* [Directions for this task]: From the first line to the last, copy the listing exactly and omit the pictures.

====

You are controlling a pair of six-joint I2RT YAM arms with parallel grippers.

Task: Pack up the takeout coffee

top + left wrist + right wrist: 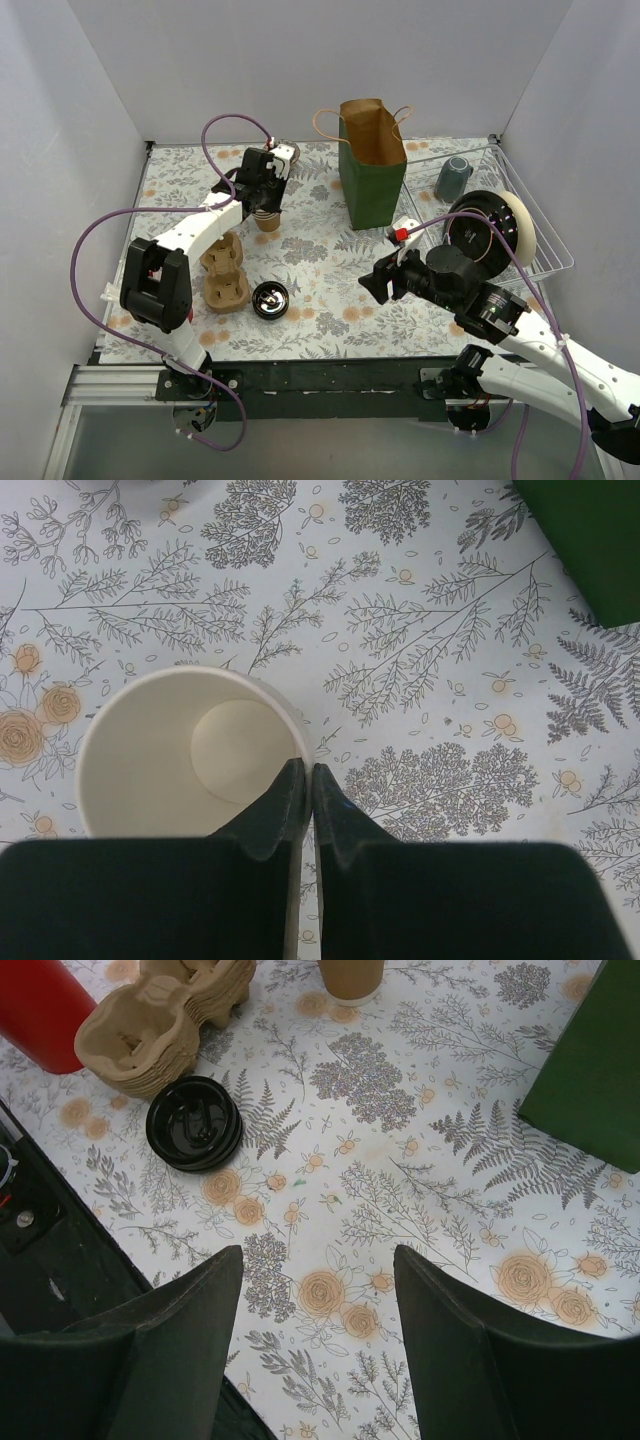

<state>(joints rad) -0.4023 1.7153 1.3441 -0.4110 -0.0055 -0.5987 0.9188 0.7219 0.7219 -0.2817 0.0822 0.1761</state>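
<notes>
The tan paper cup (266,220) stands upright on the floral table with no lid on it; the left wrist view shows its empty white inside (190,760). My left gripper (262,195) is shut on the cup's rim, one finger inside and one outside (305,775). A black sip lid (270,299) lies alone on the table near the front, also in the right wrist view (195,1122). The green paper bag (372,170) stands open behind the middle. My right gripper (385,280) is open and empty above the table (318,1260).
Stacked brown pulp cup carriers (222,270) sit left of the lid. A wire rack (545,245) at the right holds a grey-blue mug (453,178) and upright plates (490,225). The bag's green wall shows at the right in both wrist views (590,1060).
</notes>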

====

* [Response to the task]:
You are controlling a pair of six-joint I2RT YAM arms with parallel grippers.

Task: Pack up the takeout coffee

top + left wrist + right wrist: 

<state>(joints rad) -0.4023 1.7153 1.3441 -0.4110 -0.0055 -0.5987 0.9188 0.7219 0.7219 -0.2817 0.0822 0.1761</state>
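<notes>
The tan paper cup (266,220) stands upright on the floral table with no lid on it; the left wrist view shows its empty white inside (190,760). My left gripper (262,195) is shut on the cup's rim, one finger inside and one outside (305,775). A black sip lid (270,299) lies alone on the table near the front, also in the right wrist view (195,1122). The green paper bag (372,170) stands open behind the middle. My right gripper (385,280) is open and empty above the table (318,1260).
Stacked brown pulp cup carriers (222,270) sit left of the lid. A wire rack (545,245) at the right holds a grey-blue mug (453,178) and upright plates (490,225). The bag's green wall shows at the right in both wrist views (590,1060).
</notes>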

With this, the exercise is finished.